Don Carlo

  • Opera
  • By Giuseppe Verdi
  • Director: Nicholas Hytner
  • Conductor: Bertrand de Billy
  • Leading Roles: Ildar Abdrakazov, Bryan Hemel, Kristin Lewis, Christoph Pohl, Ekaterina Semenchuk
  • Royal Opera House, London
  • 12-29 May, 2017
  • Review by Tim Hochstrasser
  • 12 May 2017
Don Carlo
4.0Reviewer's Rating

There are at least four versions of this late-Verdi opera in print, and any number of variations used in production. So it is important to state that this production used the five-act Italian version sanctioned for Modena in 1886, representing the composer’s last thoughts. The troubled textual history of this work reveals two important truths about its ambitions: the sheer difficulty of writing opera that seeks continuously to blend the political and personal, and the problems of combining the grandiose and artificial conventions of French Grand Opera with plausible study and development of character. Verdi never entirely reconciles these issues in the first and final acts, but against that has to be set the staggering quality of the central three acts, a sustained sweep of creativity that he rarely equals elsewhere. This may be a flawed, sprawling masterpiece, but it is still a masterpiece.

One of the most salient achievements here is the creation of five equally interesting and conflicted characters, and for any production to succeed you need each of the singers to be of outstanding individual quality and with the acting chops to develop the twisted network of relationships between them. It is the great virtue of this revival of Nicholas Hytner’s 2008 production that there is both blend and balance and star quality in the performers, and this despite two late changes to the cast. The same goes for the Royal Opera House orchestra under Bertrand de Billy, who are fully in the dark, brooding groove of Verdi’s increasingly complex, thick-textured orchestration, while offering some delightful solo and chamber-scale work too.

Leading this cast is American Brian Hymel, whose heroic tenor register is just right for a role that needs to contrast with the bass-heavy voices elsewhere in the cast. He is a more likeable and less manic Carlo than many performers of this role, and thus he engages our sympathies more, right from the start in the wintry Fontainebleau scene where we need to feel his innocent, idealistic attraction to Elizabeth, before politics switches things around and compels her to marry his father, King Philip.

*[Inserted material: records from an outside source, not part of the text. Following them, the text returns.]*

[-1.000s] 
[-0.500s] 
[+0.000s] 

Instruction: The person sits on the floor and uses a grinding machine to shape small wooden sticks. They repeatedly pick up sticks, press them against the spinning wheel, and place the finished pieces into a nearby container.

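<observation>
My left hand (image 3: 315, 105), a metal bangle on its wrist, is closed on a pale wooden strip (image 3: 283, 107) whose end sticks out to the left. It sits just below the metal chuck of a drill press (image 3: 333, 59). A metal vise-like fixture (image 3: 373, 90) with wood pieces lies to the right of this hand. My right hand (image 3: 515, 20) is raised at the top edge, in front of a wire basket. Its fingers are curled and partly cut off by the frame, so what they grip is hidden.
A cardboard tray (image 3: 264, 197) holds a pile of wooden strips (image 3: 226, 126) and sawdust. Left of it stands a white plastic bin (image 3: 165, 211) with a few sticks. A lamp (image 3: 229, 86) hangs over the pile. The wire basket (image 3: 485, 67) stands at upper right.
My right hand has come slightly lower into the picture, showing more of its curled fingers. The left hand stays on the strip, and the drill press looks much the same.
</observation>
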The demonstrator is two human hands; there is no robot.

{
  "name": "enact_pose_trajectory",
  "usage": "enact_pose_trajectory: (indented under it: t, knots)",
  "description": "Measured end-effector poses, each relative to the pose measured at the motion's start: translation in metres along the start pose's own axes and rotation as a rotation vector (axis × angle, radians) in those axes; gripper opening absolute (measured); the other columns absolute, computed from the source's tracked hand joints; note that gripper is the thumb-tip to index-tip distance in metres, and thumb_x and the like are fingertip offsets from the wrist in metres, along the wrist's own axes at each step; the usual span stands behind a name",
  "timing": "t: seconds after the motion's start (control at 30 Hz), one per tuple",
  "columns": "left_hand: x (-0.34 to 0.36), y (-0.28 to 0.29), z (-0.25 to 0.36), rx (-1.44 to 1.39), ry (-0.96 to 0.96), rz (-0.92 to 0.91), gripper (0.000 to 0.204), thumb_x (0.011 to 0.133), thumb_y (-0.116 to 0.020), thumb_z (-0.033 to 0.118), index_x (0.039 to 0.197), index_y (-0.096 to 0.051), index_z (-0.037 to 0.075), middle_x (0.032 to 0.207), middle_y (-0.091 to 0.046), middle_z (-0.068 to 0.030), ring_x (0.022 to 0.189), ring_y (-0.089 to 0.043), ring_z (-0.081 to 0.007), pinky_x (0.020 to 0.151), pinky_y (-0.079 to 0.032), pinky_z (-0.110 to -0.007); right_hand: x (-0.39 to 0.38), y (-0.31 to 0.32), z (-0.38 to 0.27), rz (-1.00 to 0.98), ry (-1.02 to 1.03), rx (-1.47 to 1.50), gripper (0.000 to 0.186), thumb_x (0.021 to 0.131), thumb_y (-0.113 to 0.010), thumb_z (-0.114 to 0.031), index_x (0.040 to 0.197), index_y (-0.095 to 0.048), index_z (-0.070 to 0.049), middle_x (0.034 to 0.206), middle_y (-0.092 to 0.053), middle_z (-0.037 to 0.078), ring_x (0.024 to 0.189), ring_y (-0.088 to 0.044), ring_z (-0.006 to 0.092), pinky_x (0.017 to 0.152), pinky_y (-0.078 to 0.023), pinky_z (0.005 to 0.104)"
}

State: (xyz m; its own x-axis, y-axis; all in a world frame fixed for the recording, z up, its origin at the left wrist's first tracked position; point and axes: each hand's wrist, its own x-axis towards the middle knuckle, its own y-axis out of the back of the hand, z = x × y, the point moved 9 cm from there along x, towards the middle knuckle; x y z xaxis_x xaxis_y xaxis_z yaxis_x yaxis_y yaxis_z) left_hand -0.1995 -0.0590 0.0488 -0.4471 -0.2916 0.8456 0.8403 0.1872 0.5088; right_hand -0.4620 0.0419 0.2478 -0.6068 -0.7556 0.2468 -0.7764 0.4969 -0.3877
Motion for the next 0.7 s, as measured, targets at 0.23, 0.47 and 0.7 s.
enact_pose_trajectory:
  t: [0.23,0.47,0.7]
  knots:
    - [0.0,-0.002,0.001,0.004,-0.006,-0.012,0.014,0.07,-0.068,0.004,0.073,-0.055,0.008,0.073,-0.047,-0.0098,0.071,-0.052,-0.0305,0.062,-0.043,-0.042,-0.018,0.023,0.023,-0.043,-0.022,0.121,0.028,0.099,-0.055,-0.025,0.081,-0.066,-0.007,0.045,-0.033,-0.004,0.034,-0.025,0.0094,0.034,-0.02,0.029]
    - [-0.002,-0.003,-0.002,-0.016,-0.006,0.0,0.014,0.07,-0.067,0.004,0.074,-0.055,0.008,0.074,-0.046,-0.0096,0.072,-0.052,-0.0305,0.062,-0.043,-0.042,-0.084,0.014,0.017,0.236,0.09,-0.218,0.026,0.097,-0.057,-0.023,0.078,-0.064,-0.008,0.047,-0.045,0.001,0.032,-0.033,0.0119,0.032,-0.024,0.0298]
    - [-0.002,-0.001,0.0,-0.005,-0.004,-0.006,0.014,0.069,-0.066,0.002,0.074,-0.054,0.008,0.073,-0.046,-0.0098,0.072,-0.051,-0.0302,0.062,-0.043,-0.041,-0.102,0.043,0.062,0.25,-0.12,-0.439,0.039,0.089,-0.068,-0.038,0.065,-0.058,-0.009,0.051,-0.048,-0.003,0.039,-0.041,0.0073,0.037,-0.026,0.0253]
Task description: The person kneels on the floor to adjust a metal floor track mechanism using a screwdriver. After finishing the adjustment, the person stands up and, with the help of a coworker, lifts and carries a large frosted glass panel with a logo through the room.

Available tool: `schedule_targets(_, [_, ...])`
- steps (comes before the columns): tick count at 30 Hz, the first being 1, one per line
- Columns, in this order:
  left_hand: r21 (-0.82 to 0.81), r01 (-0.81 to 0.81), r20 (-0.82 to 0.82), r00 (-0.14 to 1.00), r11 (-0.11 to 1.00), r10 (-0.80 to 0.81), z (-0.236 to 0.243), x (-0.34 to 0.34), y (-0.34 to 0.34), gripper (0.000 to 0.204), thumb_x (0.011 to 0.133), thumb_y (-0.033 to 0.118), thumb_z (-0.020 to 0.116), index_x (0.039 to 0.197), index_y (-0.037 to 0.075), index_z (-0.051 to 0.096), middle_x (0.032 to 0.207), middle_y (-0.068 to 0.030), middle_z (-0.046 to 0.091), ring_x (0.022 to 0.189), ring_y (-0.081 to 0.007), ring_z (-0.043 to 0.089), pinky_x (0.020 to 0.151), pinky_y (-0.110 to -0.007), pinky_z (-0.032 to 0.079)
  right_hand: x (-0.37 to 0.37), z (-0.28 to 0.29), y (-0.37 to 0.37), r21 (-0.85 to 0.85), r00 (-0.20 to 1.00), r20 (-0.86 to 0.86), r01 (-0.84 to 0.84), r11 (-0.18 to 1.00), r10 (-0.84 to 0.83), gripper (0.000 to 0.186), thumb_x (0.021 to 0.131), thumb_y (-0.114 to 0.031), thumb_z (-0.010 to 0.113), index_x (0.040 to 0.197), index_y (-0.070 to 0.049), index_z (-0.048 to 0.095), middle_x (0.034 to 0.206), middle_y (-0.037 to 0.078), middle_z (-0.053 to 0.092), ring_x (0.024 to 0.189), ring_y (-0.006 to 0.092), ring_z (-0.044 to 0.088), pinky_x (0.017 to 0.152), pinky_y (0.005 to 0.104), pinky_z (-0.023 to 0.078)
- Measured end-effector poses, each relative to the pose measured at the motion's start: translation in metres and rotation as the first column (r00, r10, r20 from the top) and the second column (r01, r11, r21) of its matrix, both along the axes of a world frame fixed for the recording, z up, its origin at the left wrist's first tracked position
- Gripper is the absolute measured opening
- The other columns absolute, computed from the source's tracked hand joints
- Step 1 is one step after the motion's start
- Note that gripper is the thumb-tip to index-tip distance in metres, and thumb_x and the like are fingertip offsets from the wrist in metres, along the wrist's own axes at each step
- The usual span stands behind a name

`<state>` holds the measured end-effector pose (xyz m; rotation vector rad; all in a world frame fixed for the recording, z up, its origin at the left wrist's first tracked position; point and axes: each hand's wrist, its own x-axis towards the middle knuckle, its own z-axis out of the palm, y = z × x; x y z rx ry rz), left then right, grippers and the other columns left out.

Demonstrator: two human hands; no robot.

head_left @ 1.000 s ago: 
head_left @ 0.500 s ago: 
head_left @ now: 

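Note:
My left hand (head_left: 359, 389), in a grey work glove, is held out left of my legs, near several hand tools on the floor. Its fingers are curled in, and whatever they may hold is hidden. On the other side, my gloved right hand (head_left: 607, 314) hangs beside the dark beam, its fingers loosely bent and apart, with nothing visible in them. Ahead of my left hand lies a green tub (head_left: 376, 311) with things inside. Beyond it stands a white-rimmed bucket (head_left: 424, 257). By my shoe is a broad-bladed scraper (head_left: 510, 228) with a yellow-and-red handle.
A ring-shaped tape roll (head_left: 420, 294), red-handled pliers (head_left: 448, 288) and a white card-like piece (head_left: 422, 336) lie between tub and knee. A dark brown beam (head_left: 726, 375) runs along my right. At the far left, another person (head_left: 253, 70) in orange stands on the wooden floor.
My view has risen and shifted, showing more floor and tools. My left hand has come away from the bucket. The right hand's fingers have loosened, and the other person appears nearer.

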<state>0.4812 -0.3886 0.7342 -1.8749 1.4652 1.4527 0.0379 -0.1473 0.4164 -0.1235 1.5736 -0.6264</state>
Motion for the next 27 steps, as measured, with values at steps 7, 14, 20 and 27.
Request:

Elizabeth is a tricky role to bring off, both vocally demanding and for much of the time dramatically passive. Yet Kristin Lewis grows in authority and passionate resignation as the evening progresses, with her scenes in Acts IV and V having particular power and plangency. She is well matched by mezzo Ekaterina Semenchuk as Princess Eboli, who delivers a wonderfully committed performance of ‘O don fatale’, and manages the difficult transition from poisonous, jealous conspirator to remorseful victim.

However, in some ways the most absorbing scenes, and the ones that most engaged the composer, are those where politics and personal loyalties are brought into sharpest conflict. Here the duets are like duels, and the three performers who take on King Philip, Rodrigo, and the Grand Inquisitor each succeed in expressing their arguments and emotional torment with great persuasive power that hushed the audience in a way that is rare in scenes of such abstract intensity. What also comes across too is the searing disdain the composer felt for institutionalized religion, which crystallised around the extraordinary sequence of frenzied choruses that accompany the auto-da-fé, where heretics are humiliated and burned. Here Hytner’s experience in directing musicals was seen to good effect in adding plausible momentum and visceral power to a scene that can in other hands seem too static and protracted.

While off-stage effects were often too quiet and distant, the majority of the transitions and interventions in the production worked effortlessly and special tribute should go to Bob Crowley’s sets which combined gloomy and (literally) sepulchral interiors with spectacular colour for pageantry and outdoors.

All-in-all, this is a very fine revival and a must-see for all admirers of Verdi’s unique meditation on the conflicting demands of political realism and idealism: a work that is still far too rarely performed, and a deeply rewarding experience in these capable hands.